Being able to understand the tradeoffs behind the performance of the model will allow you to catch any issues early, and avoid wasting time and compute cycles on optimizing a faulty system. One way to do this is by investigating the output of the model, and not just its performance metrics:

Classification System	In a classification system, what does the confusion matrix look like? Does the balancing of classes make sense?
Regression Model	When fitting a regression model, what does the distribution of residuals look like? Is there any apparent bias?
Scoring System	For a scoring system, what does the distribution of scores look like? Are they all grouped toward one end of the scale?

Example

Order Dataset
Prediction Accuracy 98%

Actual

		Order is fraudulent	Order is not fraudulent
Prediction	Order is fraudulent	0	0
	Order is not fraudulent	20	1,000

Example of a model output with an accuracy of 98%. While 98% may look like a win, there are 2 issues at play:

The model is consistently predicting “Order isn’t fraudulent”.
Accuracy isn’t the appropriate metric to measure the performance of the model.

Optimizing the model in this state doesn’t make sense, the metric needs to be fixed first.

Optimizing the various parameters becomes simpler once the performance metric is set and tied to a business impact: the optimization stops when it doesn’t drive any incremental business impact.
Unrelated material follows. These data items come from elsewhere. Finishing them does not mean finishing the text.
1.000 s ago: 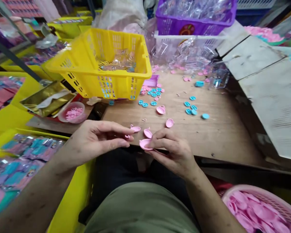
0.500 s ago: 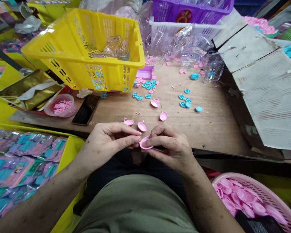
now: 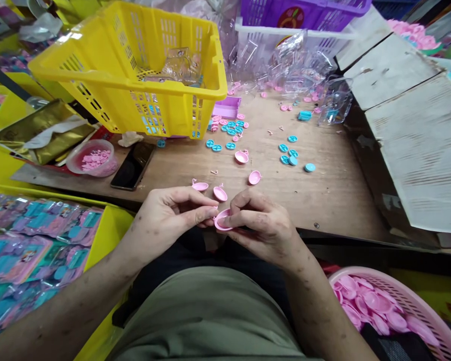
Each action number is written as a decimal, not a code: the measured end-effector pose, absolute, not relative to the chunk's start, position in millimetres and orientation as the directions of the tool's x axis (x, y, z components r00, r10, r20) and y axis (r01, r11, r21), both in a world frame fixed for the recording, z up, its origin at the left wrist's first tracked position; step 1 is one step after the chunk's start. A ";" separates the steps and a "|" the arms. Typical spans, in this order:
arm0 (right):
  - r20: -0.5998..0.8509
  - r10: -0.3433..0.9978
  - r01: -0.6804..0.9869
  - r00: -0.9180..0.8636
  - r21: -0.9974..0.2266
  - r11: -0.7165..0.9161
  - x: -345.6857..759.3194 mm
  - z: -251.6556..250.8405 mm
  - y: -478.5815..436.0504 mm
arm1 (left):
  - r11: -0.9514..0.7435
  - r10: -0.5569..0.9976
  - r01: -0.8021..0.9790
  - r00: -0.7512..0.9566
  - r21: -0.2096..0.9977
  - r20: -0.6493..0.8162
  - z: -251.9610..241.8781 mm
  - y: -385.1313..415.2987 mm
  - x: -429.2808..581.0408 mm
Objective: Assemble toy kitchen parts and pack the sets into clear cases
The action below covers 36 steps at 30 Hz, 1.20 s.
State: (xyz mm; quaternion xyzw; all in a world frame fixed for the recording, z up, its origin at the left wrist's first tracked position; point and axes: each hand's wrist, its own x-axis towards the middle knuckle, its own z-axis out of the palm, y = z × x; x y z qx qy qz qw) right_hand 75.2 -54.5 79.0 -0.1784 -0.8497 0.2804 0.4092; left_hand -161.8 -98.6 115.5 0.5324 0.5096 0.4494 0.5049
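Between finger and thumb my right hand [image 3: 261,220] grips a pink oval cup [image 3: 222,219] at the table's front edge. My left hand [image 3: 176,215] pinches at the cup's left end, on a small pink piece mostly hidden by the fingertips. Just beyond the hands lie more pink cups: one [image 3: 220,193] close to the fingers, another [image 3: 200,186] to its left, a third [image 3: 254,177] to the right. Farther back sits a pink cup [image 3: 241,157] with a small hook-like part. A loose pink hook [image 3: 214,172] rests on the wood.
A yellow basket [image 3: 135,87] stands back left, beside a phone [image 3: 133,166] and a tub of pink bits [image 3: 95,159]. Teal discs [image 3: 284,159] and clear plastic shells [image 3: 296,75] lie farther back. A pink basket [image 3: 409,286] of pink pieces is at lower right.
The view has shifted slightly. Both hands keep their pinch on the pink cup, which has tilted a little and moved slightly left. The fingers have shifted only a little.
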 end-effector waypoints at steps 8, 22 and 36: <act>0.605 0.561 0.101 -0.565 -0.624 0.775 74.2 74.2 -57.0 | -0.006 0.997 0.154 0.081 0.988 -0.007 115.0 -99.8 -162.2; 0.553 0.693 0.299 -0.463 -0.639 0.709 84.7 59.3 -28.3 | -0.183 0.983 0.440 0.092 0.879 0.158 89.9 -71.9 -187.7; 0.439 0.842 0.710 -0.313 -0.481 0.514 138.4 -13.1 36.2 | -0.123 0.968 0.939 0.043 0.320 0.246 122.6 -12.5 -252.4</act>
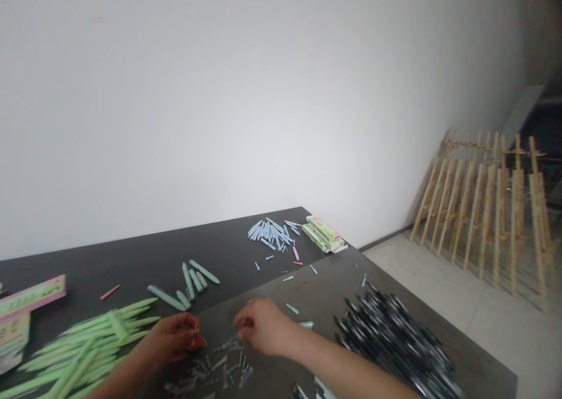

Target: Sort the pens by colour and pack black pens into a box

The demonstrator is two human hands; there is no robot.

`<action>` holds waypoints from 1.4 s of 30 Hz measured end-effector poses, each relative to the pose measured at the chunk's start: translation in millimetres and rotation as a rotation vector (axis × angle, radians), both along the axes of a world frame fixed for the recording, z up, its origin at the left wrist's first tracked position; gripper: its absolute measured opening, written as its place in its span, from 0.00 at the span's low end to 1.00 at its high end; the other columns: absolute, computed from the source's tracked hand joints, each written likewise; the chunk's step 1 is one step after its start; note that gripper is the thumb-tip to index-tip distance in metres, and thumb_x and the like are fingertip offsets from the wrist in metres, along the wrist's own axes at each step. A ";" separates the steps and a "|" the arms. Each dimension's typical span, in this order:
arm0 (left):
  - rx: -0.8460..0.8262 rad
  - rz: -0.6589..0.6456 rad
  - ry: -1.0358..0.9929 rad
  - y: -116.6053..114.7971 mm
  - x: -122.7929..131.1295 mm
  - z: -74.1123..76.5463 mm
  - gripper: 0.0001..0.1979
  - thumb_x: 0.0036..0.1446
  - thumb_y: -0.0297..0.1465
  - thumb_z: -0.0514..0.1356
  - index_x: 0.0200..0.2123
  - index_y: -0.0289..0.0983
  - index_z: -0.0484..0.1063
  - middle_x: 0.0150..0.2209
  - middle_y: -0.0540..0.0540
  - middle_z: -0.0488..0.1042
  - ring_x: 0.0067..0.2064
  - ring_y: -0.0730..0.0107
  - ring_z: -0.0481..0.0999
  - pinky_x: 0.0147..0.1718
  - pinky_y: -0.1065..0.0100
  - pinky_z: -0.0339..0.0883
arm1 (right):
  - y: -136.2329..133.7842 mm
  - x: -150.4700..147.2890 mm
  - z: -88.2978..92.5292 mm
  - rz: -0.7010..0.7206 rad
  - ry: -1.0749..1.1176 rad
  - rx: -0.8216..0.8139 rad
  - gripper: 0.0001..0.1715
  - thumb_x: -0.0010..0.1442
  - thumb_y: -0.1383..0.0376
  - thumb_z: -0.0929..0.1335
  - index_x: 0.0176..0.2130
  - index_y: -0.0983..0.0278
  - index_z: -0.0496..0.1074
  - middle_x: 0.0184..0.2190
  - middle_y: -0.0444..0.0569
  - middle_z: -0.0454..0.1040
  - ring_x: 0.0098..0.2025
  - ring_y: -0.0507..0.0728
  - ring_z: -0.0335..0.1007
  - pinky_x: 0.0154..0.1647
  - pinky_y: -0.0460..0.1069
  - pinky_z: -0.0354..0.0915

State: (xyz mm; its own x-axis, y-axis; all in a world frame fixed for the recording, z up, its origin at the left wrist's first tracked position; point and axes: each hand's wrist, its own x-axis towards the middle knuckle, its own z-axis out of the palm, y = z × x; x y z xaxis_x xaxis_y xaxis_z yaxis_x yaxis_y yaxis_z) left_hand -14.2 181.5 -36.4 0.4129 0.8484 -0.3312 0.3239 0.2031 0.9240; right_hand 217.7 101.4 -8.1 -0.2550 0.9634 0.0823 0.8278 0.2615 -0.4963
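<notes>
My left hand point(179, 336) is at the right end of a heap of light green pen barrels point(83, 346), its fingertips curled together. Something reddish shows at the fingertips, but I cannot tell whether it is a small part or skin. To its right, my right hand point(263, 327) hovers low over the table with bent, pinched fingers; what is between them, if anything, is hidden. Below and between both hands lie scattered small clear plastic pieces point(223, 364). Just beyond my left hand rest several grey-green pen barrels point(193, 282).
A pile of black pens point(390, 334) lies right of my forearm. Farther back are pale blue pen parts point(270, 232) and small printed boxes point(324, 234). More boxes point(33, 299) and a red piece point(109, 292) are at left. Wooden easels point(487, 205) lean against the wall.
</notes>
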 end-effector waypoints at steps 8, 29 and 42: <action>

Similarly, by being able to explain the tradeoffs behind a model, errors that are otherwise masked by an apparent great performance are likely to get caught early.

4. Have a Plan to Iterate Over Models

Machine learning models evolve over time. They can be retrained at a set frequency. Their architecture can be updated to increase their prediction power or features can be added and removed as the business evolves. When updating a machine learning model, the roll out of the new model is usually a critical part. We must understand our performance relative to our baseline, and there should be no regression in performance. Here are a few tips that have helped us do this effectively:

Set Up the Pipeline Infrastructure to Compare Models

Models are built and rolled out iteratively. We recommend investing in building a pipeline to train and experimentally evaluate two or more versions of the model concurrently. Depending on the situation, there are Depending on the situation, there are several ways that new models are evaluated. Two great methods are:

If it’s possible to run an experiment without surfacing the output in production (for example, for a classifier where you have access to the labels), having a staging flow is sufficient. For instance, we did this in the case of the shop industry classifier, mentioned in the Keep It Simple section. A major update to the model ran in a staging flow for a few weeks before we felt confident enough to promote it to production. When possible, running an offline experiment is preferable because if there are performance degradations, they won’t impact users.
An online A/B test works well in most cases. By exposing a random group of users to our new version of the model, we get a clear view of it’s impact relative to our baseline. As an example, for a recommendation system where our key metric is user engagement, we assess how engaged the users exposed to our new model version are compared to users seeing the baseline recommendations to know if there’s a significant improvement.

Make Sure Comparisons Are Fair

Will the changes affect how the metrics are reported? As an example, in a classification problem, if the class balance is different between the set the model variant is being evaluated on and production, the comparison may not be fair. Similarly, if we’re changing the dataset being used, we may not be able to use the same population for evaluating our production model as our variant model. If there is bias, we try to change how the evaluations are conducted to remove it. In some cases, it may be necessary to adjust or reweight metrics to make the comparison fair.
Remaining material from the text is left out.